Wow, how did we all miss that? 

*Happy Birthday CWS!!*


----------



## Zhizara (Feb 24, 2013)

Tried to sneak by us, huh?

XOXOXOX

Sally


----------



## buckytom (Feb 24, 2013)

you're not allowed to sneak one past us, cws. we won't count them, but it still counts, lol.

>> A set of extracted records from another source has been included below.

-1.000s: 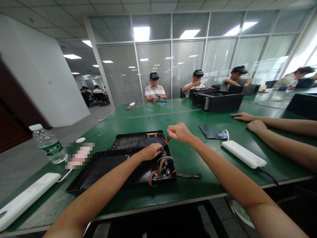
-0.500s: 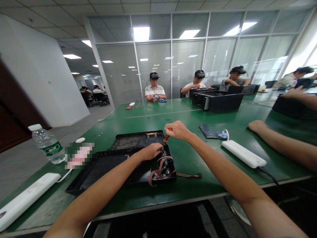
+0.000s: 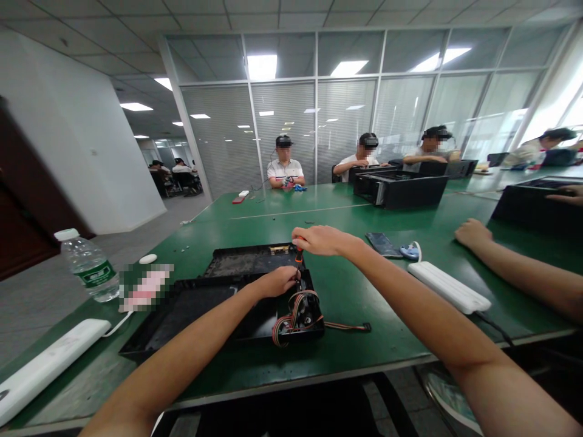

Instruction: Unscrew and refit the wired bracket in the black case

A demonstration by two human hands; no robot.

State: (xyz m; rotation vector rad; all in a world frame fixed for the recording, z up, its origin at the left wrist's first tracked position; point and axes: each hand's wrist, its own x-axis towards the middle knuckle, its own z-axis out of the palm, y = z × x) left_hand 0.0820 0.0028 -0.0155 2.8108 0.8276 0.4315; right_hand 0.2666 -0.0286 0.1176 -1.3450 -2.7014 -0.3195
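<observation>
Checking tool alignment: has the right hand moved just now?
Yes: the right hand, gripping the orange-handled screwdriver, shifted left toward the shallow black plastic tray.

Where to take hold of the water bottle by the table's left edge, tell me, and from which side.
Grip the water bottle around its labelled middle, probably from its right, the table side. It stands upright with a round body, and the green table ends just to its left.

Both bare forearms extended forward, converging. Right hand [image 3: 321, 240] fisted, knuckles up, just above and beyond left hand [image 3: 279, 281]. Left fingers curled down, probably pinched; tips not visible.
</observation>
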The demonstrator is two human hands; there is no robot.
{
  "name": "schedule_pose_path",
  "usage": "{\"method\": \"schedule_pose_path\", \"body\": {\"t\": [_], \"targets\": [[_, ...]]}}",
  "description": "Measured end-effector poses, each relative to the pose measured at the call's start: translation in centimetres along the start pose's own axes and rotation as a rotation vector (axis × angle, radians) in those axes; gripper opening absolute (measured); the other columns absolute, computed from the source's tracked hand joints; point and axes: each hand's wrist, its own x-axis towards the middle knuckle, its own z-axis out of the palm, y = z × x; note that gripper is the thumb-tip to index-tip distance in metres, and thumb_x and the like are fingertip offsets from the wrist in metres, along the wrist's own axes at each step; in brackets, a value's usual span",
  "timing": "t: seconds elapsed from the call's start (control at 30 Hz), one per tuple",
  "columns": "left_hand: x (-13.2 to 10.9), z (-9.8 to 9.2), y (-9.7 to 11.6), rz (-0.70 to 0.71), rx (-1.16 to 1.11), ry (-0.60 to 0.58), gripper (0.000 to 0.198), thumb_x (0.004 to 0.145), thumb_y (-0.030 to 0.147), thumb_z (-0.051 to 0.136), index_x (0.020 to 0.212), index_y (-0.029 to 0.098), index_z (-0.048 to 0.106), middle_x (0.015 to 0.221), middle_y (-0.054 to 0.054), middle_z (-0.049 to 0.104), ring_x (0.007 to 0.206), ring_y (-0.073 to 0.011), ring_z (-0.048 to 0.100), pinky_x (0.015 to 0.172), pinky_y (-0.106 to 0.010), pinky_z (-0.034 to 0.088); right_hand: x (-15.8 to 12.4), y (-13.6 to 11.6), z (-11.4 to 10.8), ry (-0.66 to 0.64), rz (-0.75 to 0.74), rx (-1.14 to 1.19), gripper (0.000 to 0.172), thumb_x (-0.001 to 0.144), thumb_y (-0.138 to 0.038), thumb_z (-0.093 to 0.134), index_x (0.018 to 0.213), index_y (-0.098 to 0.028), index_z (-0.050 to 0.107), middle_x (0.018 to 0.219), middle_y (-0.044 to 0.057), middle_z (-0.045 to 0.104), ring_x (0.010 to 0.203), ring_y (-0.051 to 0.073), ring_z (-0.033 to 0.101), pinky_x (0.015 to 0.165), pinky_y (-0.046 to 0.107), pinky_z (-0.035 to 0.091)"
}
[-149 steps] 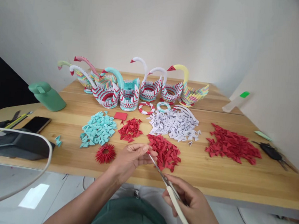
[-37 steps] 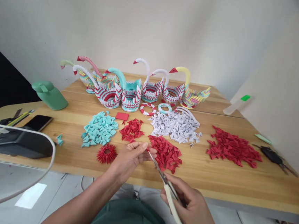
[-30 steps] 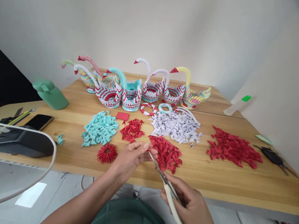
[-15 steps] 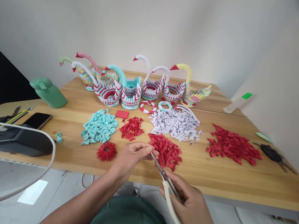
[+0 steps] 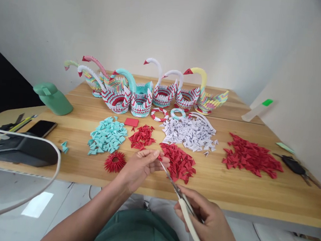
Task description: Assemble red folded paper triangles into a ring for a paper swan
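Left hand sits slightly farther left than half a second ago, pinching small red piece beside near red pile; right hand curls round scissors. Loose pinch could let tip jab fingers.

Pure white for the heap of folded paper, and colour bursts out all round it! Nearer than that heap, the scissors flash cream handles and silvery blades, a little scrap glowing red at their tips. Just left of the heap, a small pile in deep red; farther left, a mound in solid turquoise. Away to its right, another pile, all crimson! Just behind it, one ring alternates red and white blocks, its neighbour turquoise and white. Farther back, a yellow-necked swan sports a red beak, and a turquoise-necked swan wears red and white zigzags!
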Motion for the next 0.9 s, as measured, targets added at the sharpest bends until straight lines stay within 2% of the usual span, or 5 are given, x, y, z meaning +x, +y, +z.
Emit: {"method": "schedule_pose_path", "body": {"t": [0.27,0.4,0.67,0.9], "targets": [[-0.11,0.04,-0.08,0.002,0.044,-0.039,0.041,0.068,0.044,0.089,0.086,0.012,0.070,0.084,-0.010,0.077,0.080,-0.0247,0.074,0.086,-0.037,0.055,0.12,-0.03,0.06,-0.025,0.010,0.020,0.054,0.078,-0.046,0.071,0.126,-0.023,0.069,0.081,0.003,0.075,0.064,0.017,0.067,0.054,0.023,0.054],[-0.08,-0.04,-0.09,-0.003,0.029,-0.024,0.042,0.065,0.043,0.091,0.085,0.012,0.071,0.084,-0.010,0.077,0.078,-0.0230,0.074,0.084,-0.035,0.055,-0.02,0.09,-0.02,-0.015,0.001,0.025,0.052,0.078,-0.045,0.071,0.126,-0.024,0.069,0.080,0.002,0.076,0.064,0.017,0.067,0.052,0.021,0.052],[-0.31,-0.07,-0.15,0.002,0.027,-0.050,0.037,0.069,0.041,0.088,0.086,0.012,0.073,0.082,-0.009,0.077,0.078,-0.0217,0.074,0.081,-0.033,0.057,0.04,-0.03,0.01,-0.028,0.016,0.046,0.047,0.079,-0.043,0.072,0.123,-0.025,0.070,0.083,0.002,0.076,0.068,0.017,0.068,0.053,0.019,0.052],[-0.19,-0.19,-0.16,0.022,0.035,-0.075,0.033,0.074,0.040,0.085,0.086,0.012,0.072,0.085,-0.010,0.077,0.079,-0.0218,0.074,0.082,-0.034,0.057,0.18,0.65,0.17,-0.016,0.003,0.060,0.053,0.079,-0.044,0.072,0.128,-0.023,0.067,0.083,0.003,0.077,0.072,0.018,0.070,0.054,0.020,0.054]]}}
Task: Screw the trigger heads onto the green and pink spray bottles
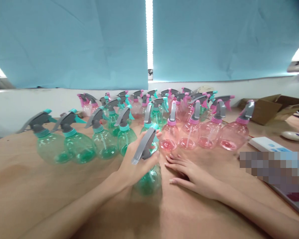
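My left hand is wrapped round the neck of a green spray bottle with a grey and turquoise trigger head. That bottle is in front of the rows, near the middle of the table. Flat on the wood to its right lies my right hand, fingers spread and holding nothing. Just beyond its fingertips stands a pink spray bottle. Several green spray bottles form the front row on the left. More pink spray bottles continue that row to the right.
Behind the front row, more green and pink bottles crowd the wooden table. At the right are an open cardboard box, a white computer mouse and a white box. Blue sheets hang at the back.
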Demonstrator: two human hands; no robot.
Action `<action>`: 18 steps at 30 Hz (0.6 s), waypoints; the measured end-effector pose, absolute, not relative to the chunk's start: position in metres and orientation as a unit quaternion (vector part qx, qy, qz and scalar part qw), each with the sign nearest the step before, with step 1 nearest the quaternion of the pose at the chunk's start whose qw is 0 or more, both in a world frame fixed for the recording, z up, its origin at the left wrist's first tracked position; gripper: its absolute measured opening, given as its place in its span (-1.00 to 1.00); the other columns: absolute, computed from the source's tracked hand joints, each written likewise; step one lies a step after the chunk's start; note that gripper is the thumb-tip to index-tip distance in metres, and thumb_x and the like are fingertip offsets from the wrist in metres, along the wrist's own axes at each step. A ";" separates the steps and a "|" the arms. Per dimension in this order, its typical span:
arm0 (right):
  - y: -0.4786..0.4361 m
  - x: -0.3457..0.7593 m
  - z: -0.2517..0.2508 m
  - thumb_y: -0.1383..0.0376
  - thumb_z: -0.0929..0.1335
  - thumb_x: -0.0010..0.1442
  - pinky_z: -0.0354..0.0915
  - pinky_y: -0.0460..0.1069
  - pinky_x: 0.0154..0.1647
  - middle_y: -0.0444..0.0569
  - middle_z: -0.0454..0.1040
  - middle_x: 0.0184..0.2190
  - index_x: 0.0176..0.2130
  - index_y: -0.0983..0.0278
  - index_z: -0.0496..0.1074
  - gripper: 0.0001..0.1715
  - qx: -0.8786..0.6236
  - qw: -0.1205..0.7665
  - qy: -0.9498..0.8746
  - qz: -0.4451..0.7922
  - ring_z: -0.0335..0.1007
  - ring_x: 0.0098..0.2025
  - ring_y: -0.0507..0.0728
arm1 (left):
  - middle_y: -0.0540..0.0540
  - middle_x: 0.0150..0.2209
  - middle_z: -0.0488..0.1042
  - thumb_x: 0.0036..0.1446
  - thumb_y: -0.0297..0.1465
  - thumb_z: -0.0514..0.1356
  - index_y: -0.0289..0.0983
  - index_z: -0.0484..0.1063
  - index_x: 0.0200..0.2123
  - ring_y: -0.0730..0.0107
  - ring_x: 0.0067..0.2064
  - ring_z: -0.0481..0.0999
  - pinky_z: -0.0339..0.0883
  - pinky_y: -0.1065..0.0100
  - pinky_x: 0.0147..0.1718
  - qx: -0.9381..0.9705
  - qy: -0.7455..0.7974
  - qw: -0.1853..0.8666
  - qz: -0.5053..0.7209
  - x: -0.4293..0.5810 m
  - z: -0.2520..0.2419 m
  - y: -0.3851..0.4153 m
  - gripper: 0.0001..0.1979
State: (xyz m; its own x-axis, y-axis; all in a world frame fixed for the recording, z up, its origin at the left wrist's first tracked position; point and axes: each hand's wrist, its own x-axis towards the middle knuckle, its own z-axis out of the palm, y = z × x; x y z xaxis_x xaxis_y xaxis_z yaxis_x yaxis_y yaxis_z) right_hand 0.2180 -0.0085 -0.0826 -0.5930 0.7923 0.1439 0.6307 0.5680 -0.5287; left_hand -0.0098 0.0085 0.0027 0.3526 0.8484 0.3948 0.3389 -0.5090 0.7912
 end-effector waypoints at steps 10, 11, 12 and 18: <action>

happy birthday, and wishes for a wonderful year to come.


----------



## Kylie1969 (Feb 25, 2013)

Hoping you had a wonderful birthday CWS


----------



## Alix (Feb 25, 2013)

I said happy birthday on Facebook, but I know you're rarely there, so Happy Belated Birthday to a lovely lady!


----------



## CWS4322 (Feb 25, 2013)

Thanks. If I could, I would change my birthday (one is not allowed to do that). I had two dogs die 36 hours apart a few years ago right before my birthday. Kinda spoiled it for me. I thought I managed to fly under the radar, guess not! When I was growing up, my cousin, uncle, mom, and I would celebrate our birthdays starting on Valentine's Day and continuing until my Mom's b'day on the 16th of March. We took "birthday week" to a whole new level.


----------